◆ TASK TO CARRY OUT ◆
Every line below from the one containing "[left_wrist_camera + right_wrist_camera" through the one containing "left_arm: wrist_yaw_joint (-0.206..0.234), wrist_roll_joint" is to be printed exactly, with the pictures omitted.

◆ SUPPLIED INFORMATION ◆
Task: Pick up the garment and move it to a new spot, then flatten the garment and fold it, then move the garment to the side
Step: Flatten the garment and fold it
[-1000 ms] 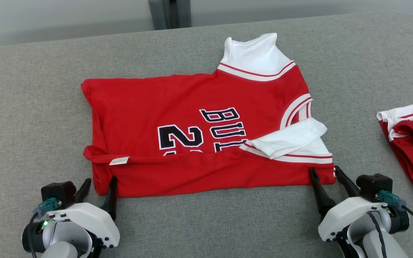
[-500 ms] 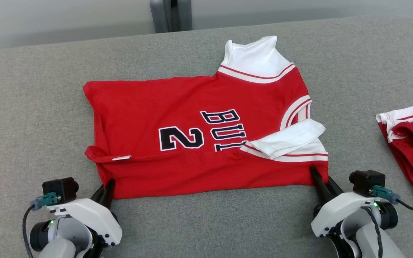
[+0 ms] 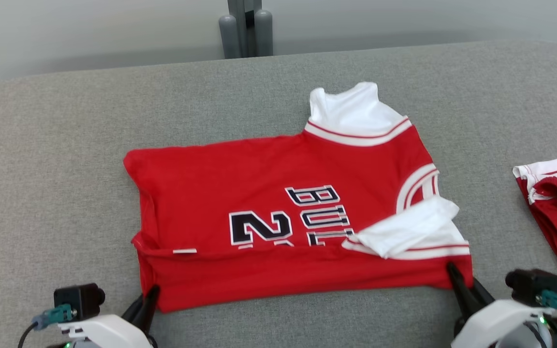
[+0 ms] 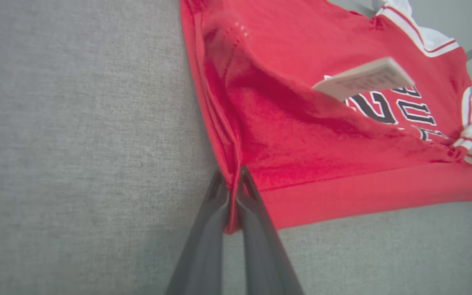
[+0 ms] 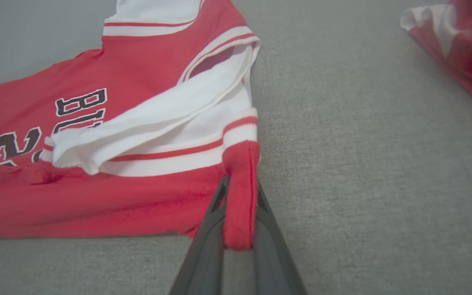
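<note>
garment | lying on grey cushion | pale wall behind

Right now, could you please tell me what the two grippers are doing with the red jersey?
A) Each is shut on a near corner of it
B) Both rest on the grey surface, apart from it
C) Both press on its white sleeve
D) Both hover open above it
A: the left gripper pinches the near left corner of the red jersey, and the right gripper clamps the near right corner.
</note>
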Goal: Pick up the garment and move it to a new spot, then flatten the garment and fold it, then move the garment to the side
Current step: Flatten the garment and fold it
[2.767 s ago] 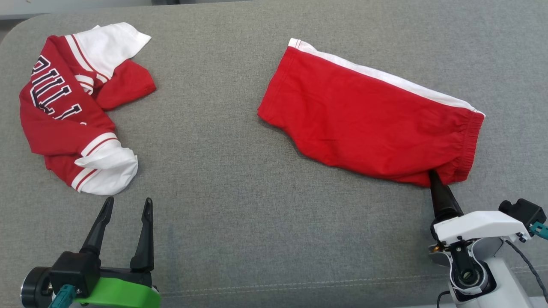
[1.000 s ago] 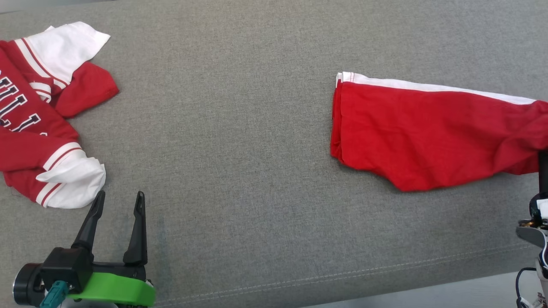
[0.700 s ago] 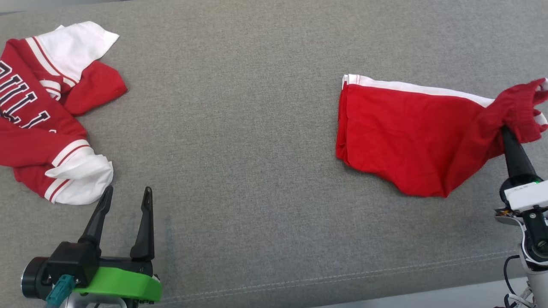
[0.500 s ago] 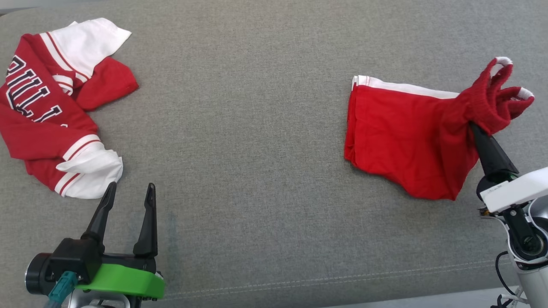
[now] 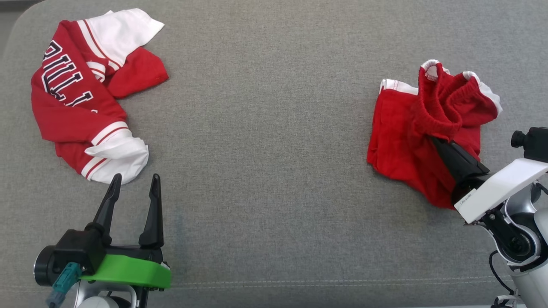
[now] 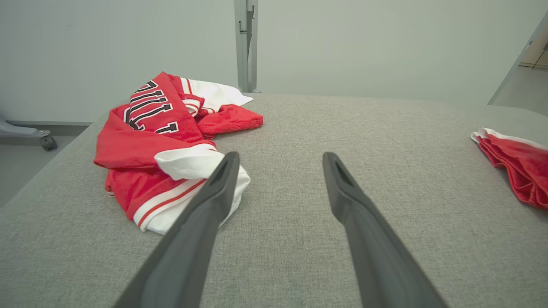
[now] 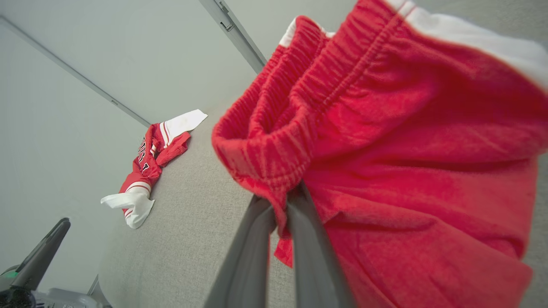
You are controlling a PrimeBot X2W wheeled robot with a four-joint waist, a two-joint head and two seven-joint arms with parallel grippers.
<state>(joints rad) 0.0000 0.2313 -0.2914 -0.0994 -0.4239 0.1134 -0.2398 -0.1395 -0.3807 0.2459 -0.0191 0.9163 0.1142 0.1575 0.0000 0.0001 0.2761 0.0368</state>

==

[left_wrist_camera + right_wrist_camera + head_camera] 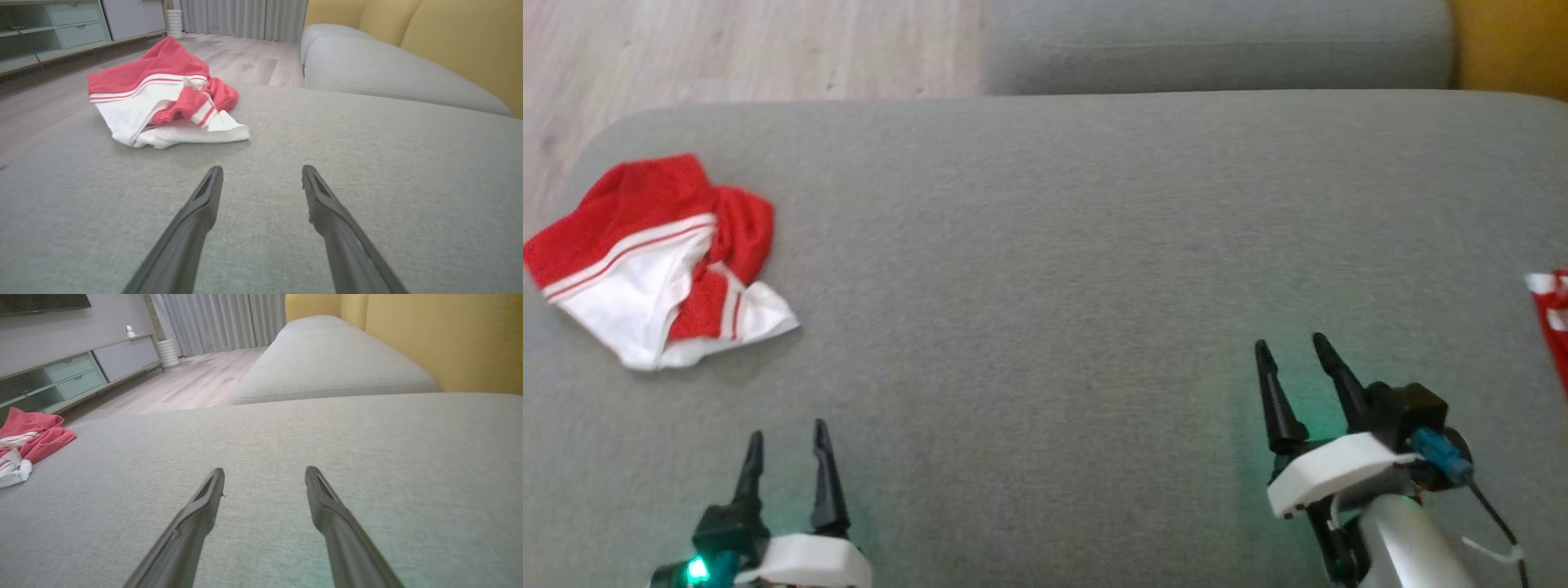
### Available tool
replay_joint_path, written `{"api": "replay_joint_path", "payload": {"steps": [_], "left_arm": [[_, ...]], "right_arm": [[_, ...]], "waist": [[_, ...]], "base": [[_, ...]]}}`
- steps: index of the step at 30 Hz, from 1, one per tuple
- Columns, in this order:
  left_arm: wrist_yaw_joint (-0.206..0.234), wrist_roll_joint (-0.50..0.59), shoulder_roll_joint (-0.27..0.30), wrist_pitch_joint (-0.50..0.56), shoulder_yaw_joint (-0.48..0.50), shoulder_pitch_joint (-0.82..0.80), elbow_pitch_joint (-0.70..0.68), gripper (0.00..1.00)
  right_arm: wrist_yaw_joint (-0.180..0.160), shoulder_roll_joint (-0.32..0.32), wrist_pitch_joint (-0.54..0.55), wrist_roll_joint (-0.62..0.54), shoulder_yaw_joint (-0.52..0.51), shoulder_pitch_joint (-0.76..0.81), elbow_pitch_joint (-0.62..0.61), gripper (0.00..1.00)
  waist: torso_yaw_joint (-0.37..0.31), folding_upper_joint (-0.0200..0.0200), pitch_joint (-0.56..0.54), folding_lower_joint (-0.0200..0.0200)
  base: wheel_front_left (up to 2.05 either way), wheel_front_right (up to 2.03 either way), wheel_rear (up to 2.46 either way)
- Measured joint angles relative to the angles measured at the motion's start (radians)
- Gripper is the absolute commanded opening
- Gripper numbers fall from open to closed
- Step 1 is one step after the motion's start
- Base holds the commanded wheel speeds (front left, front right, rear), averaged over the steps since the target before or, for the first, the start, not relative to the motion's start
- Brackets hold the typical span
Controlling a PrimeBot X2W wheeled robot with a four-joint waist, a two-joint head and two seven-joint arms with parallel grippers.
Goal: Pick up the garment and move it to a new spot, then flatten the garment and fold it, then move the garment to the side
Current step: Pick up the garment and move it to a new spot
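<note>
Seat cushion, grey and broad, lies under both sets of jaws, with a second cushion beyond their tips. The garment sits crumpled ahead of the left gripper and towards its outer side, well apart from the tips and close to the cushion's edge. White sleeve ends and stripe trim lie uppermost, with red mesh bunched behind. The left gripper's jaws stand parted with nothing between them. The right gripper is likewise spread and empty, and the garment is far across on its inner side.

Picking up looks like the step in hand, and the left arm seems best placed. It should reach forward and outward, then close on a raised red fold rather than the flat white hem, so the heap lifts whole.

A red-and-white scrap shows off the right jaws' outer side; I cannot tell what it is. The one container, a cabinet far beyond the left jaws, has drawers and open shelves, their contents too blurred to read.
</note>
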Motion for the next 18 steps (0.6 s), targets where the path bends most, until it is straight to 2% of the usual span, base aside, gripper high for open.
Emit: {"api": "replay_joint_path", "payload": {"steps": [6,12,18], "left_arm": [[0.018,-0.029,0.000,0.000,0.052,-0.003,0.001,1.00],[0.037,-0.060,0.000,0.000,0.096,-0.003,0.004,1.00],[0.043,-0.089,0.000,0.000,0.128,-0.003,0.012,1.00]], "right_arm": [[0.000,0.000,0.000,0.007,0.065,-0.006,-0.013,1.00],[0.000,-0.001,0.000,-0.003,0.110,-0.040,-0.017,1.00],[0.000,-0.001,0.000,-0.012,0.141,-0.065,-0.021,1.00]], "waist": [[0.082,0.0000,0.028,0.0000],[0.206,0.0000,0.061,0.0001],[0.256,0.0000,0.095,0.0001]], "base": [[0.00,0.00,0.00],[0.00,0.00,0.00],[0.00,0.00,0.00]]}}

◆ ANSWER AREA ◆
[left_wrist_camera + right_wrist_camera + head_camera] 
### Available tool
replay_joint_path, written `{"api": "replay_joint_path", "payload": {"steps": [_], "left_arm": [[_, ...]], "right_arm": [[_, ...]], "waist": [[_, ...]], "base": [[_, ...]]}}`
- steps: index of the step at 30 Hz, from 1, one per tuple
- Columns, in this order:
  left_arm: wrist_yaw_joint (-0.206..0.234), wrist_roll_joint (-0.50..0.59), shoulder_roll_joint (-0.27..0.30), wrist_pitch_joint (-0.50..0.56), shoulder_yaw_joint (-0.48..0.50), shoulder_pitch_joint (-0.82..0.80), elbow_pitch_joint (-0.70..0.68), gripper (0.00..1.00)

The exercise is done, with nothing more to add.